A Phase 1 Vaccine Study in Healthy and Chronic Hep B Participants

  • Research type

    Research Study

  • Full title

    A Phase 1 Monotherapy Study to Evaluate the Safety Tolerability and Immunogenicity of Vaccination with Candidate Chimpanzee Adenovirus-vectored Hepatitis B Virus Vaccine (ChAdOx1-HBV) in Healthy Participants and Participants with Chronic Hepatitis B infection

  • IRAS ID

    269777

  • Contact name

    Tom Evans

  • Contact email

    tom.evans@vaccitech.co.uk

  • Sponsor organisation

    Vaccitech Ltd

  • Eudract number

    2019-003420-20

  • Duration of Study in the UK

    1 years, 6 months, 0 days

  • Research summary

    Hepatitis B currently infects more than 240 million people worldwide and is associated with the development of liver cancer, liver failure and liver cirrhosis. Although drug treatments are available these are prolonged and do not get rid of the HBV virus. Our aim is develop a therapeutic vaccine that will cure people of HBV infection after chronic (long term) HBV infection is established.

    Researchers at the University of Oxford in collaboration with the company Vaccitech, have developed a novel candidate vaccine against HBV. A part of the HBV virus has been inserted into the carrier viruses Chimpanzee Adenovirus (ChAdOx1). To date ChAdOx1 have been shown to have an excellent safety record. These kinds of vaccines have been given to hundreds of healthy volunteers and are now being tested for effectiveness in other infectious diseases and cancer.
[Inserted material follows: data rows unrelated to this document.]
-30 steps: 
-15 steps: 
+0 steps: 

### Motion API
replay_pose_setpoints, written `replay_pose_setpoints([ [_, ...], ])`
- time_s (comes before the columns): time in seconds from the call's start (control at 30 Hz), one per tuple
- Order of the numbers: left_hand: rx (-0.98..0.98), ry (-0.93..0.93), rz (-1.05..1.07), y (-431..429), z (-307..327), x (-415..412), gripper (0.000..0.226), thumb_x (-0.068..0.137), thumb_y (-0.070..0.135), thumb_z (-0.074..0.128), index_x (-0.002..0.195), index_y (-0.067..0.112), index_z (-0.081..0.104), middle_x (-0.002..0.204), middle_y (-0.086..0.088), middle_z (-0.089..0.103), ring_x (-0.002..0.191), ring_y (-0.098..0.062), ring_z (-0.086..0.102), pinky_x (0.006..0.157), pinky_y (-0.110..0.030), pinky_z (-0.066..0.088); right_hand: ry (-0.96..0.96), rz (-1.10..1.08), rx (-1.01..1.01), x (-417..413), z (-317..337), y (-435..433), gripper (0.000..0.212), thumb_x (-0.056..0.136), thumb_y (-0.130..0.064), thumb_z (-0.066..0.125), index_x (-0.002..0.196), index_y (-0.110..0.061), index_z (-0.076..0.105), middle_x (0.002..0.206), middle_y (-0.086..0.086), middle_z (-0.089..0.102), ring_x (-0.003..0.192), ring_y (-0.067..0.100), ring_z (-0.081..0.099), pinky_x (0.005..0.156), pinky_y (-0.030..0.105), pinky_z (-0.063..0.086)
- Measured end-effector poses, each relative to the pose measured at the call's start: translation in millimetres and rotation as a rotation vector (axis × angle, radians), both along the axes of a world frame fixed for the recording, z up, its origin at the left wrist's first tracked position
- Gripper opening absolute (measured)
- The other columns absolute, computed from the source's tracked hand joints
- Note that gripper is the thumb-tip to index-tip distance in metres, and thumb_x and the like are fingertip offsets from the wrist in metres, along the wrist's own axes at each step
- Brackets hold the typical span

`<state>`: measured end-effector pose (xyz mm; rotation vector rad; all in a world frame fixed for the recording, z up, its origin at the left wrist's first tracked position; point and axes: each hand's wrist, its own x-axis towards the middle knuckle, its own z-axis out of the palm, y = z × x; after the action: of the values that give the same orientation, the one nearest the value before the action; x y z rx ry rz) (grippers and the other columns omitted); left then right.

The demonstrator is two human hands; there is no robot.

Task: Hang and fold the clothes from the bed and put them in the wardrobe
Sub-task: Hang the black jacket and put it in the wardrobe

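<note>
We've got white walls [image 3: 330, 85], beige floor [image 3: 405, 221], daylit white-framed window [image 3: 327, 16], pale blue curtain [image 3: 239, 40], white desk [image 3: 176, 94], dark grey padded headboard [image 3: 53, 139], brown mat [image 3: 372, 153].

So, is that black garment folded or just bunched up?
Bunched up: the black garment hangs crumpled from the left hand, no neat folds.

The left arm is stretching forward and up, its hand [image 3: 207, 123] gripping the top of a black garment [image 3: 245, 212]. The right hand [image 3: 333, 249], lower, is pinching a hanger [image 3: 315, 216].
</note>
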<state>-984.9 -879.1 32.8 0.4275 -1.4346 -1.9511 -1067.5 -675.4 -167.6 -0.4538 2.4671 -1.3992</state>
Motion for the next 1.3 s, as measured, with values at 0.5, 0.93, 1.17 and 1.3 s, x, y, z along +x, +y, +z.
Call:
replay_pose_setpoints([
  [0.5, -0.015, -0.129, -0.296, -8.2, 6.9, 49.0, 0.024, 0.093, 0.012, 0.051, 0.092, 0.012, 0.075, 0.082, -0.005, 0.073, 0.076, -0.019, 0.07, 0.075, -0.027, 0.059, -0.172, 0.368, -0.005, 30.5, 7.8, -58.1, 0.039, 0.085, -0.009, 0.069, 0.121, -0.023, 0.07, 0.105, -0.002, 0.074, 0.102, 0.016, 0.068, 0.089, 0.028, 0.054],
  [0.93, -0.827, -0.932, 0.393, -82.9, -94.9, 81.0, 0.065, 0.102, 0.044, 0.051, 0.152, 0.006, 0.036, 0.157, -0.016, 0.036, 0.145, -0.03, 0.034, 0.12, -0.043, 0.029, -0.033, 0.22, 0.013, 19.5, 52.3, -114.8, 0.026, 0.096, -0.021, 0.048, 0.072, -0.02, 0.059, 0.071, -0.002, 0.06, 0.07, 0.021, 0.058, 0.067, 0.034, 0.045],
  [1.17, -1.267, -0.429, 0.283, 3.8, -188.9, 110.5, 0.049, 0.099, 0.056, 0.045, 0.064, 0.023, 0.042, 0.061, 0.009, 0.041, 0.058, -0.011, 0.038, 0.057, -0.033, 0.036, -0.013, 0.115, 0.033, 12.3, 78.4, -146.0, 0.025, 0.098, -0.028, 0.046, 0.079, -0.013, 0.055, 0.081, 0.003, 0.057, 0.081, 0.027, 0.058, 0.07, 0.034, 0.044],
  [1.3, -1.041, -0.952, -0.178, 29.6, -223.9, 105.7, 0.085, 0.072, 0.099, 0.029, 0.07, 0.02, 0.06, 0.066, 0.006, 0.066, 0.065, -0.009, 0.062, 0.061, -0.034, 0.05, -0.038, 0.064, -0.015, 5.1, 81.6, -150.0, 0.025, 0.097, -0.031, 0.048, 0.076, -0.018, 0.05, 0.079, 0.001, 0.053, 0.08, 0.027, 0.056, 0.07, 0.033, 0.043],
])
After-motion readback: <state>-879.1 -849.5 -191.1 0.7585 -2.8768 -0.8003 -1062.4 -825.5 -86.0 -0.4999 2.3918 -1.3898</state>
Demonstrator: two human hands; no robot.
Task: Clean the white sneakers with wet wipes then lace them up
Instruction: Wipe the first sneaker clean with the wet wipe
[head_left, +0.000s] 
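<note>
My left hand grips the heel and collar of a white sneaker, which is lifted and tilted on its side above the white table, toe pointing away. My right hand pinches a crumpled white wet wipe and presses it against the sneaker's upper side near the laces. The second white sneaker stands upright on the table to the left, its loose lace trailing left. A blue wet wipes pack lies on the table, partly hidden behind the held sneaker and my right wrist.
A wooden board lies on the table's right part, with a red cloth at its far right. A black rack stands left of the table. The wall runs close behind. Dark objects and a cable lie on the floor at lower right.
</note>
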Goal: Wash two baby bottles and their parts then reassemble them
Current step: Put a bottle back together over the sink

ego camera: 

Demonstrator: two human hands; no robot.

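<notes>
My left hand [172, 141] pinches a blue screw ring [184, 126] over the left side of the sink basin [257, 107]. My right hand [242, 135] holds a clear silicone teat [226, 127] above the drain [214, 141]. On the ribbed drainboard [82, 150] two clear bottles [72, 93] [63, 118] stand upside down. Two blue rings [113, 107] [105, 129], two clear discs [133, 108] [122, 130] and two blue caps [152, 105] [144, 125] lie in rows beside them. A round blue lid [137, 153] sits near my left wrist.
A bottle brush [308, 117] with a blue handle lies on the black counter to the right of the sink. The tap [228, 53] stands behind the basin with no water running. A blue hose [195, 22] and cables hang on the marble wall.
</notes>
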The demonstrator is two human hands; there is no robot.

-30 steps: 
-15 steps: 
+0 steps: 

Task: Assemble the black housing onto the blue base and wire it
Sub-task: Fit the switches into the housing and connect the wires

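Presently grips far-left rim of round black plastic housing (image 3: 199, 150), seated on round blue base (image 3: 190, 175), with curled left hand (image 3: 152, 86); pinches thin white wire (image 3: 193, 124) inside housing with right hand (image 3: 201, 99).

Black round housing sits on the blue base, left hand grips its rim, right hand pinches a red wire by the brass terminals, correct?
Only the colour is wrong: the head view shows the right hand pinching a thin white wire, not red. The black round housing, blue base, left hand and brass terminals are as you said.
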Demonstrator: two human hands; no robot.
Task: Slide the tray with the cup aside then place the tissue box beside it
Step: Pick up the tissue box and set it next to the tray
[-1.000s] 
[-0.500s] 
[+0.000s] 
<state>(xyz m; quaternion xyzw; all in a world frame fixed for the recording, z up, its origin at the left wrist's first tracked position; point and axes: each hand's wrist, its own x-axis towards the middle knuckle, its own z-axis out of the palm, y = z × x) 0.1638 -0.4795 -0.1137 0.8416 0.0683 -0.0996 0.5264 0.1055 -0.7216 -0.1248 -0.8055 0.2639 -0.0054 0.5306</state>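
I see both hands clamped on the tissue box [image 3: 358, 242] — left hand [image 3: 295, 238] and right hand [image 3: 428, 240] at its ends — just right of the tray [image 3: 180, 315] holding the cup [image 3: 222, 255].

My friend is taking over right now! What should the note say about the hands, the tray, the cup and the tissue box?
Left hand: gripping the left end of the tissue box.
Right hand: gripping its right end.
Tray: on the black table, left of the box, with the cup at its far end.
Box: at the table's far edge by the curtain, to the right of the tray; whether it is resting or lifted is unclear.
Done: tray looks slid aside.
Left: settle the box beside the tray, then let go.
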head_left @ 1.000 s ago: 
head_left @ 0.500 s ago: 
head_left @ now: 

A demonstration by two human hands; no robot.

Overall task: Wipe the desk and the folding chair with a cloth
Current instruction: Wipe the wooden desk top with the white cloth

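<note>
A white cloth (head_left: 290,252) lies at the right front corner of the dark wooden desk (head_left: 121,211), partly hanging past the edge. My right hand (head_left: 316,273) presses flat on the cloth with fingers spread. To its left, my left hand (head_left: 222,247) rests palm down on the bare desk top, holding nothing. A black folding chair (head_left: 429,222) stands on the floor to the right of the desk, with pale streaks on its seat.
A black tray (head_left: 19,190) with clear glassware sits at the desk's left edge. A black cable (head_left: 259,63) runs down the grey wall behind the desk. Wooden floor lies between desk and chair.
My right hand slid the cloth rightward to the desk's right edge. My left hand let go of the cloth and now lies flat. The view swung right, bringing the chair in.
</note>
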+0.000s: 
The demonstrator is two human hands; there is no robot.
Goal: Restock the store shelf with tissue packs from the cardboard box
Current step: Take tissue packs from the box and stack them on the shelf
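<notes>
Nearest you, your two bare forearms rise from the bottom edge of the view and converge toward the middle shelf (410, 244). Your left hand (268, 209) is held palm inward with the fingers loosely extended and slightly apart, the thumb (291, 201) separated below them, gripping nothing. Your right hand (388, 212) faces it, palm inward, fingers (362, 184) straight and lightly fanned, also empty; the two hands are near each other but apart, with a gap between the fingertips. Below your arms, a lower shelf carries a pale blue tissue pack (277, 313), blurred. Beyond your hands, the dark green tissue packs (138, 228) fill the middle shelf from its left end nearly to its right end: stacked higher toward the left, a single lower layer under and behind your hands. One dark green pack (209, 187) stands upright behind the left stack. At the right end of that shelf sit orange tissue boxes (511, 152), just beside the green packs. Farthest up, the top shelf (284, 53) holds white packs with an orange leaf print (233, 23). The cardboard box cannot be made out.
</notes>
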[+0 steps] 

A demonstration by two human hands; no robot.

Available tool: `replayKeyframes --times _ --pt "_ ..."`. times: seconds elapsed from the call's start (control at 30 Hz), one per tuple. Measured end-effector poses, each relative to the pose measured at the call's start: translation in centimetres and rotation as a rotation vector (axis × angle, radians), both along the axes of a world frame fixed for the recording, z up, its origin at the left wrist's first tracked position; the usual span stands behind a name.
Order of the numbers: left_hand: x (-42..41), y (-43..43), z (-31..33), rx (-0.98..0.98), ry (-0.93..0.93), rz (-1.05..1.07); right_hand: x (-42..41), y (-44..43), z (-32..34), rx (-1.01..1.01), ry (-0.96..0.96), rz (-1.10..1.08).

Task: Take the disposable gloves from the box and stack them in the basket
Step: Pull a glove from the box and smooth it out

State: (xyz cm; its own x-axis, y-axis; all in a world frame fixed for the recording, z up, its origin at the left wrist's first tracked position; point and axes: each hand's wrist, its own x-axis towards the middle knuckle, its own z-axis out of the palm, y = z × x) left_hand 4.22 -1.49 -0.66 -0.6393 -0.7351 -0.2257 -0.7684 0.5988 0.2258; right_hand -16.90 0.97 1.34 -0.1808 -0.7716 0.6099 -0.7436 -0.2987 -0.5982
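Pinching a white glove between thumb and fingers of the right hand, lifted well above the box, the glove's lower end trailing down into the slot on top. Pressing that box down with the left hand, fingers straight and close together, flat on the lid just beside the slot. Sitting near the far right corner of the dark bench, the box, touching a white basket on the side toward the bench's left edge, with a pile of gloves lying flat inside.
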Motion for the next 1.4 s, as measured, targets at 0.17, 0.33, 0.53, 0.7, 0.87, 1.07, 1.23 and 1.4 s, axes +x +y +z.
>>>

    In this study we are hoping to increase the immune response against the HBV virus. We will do this by inserting both part of the HBV genome into the vaccine and also a genetic adjuvant (truncated class-II invariant gene). In animal studies, this approach has been shown to be safe and to significantly enhance the immune response against HBV.

    During this study 10 healthy adults and 12 volunteers infected with HBV (on anti-viral drugs to suppress the HBV virus), aged 18-65 years, will receive one intramuscular injection of vaccine. All participants will be followed up for up to 6 months (9 visits in total) and will be asked to give a blood sample at each clinic visit.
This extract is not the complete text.